(What is required) Set down exactly the lines from the one containing "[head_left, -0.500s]" through the last line of the records below, both included, and nothing else.

BEGIN Exercise data

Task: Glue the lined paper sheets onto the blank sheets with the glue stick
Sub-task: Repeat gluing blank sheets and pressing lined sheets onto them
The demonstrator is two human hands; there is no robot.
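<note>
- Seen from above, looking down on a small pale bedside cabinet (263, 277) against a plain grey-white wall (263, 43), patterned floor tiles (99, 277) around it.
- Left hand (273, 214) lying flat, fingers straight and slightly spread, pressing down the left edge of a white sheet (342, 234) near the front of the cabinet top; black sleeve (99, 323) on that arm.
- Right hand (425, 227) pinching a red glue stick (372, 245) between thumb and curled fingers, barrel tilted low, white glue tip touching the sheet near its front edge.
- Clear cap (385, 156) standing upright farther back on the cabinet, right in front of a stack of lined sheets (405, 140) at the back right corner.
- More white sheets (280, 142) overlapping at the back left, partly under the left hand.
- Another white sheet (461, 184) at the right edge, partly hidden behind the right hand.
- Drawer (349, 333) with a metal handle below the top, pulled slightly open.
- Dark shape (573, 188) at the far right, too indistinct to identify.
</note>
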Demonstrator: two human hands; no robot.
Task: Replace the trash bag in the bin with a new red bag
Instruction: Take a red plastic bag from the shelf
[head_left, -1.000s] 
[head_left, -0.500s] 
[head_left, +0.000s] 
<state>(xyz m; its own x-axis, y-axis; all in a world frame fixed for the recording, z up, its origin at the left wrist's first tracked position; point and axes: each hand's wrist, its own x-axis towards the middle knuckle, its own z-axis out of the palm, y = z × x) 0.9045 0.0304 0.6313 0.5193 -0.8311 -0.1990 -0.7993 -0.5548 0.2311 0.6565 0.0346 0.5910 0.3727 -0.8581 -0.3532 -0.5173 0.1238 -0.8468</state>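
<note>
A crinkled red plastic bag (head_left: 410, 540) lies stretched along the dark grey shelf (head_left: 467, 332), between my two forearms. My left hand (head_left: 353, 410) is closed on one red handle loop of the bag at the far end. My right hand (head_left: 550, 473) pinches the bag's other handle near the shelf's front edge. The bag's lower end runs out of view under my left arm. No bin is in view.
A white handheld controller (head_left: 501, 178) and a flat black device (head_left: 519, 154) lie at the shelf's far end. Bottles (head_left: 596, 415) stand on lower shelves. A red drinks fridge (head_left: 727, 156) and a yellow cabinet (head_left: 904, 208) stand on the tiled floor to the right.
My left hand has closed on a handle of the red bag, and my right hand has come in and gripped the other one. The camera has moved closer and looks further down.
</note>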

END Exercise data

(Exercise response)
[head_left, -0.500s] 
[head_left, +0.000s] 
<state>(xyz m; its own x-axis, y-axis; all in a world frame fixed for the recording, z up, its origin at the left wrist's first tracked position; point and axes: each hand's wrist, its own x-axis towards the middle knuckle, its own z-axis out of the palm, y = z × x) 0.9045 0.0304 0.6313 0.5193 -0.8311 -0.1990 -0.7993 -0.5548 0.2311 0.6565 0.0346 0.5910 0.3727 -0.8581 -0.3532 -0.5173 0.1238 -0.8468</state>
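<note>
A crinkled red plastic bag (head_left: 410, 540) lies stretched along the dark grey shelf (head_left: 467, 332), between my two forearms. My left hand (head_left: 353, 410) is closed on one red handle loop of the bag at the far end. My right hand (head_left: 550, 473) pinches the bag's other handle near the shelf's front edge. The bag's lower end runs out of view under my left arm. No bin is in view.
A white handheld controller (head_left: 501, 178) and a flat black device (head_left: 519, 154) lie at the shelf's far end. Bottles (head_left: 596, 415) stand on lower shelves. A red drinks fridge (head_left: 727, 156) and a yellow cabinet (head_left: 904, 208) stand on the tiled floor to the right.
My left hand has closed on a handle of the red bag, and my right hand has come in and gripped the other one. The camera has moved closer and looks further down.
</note>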

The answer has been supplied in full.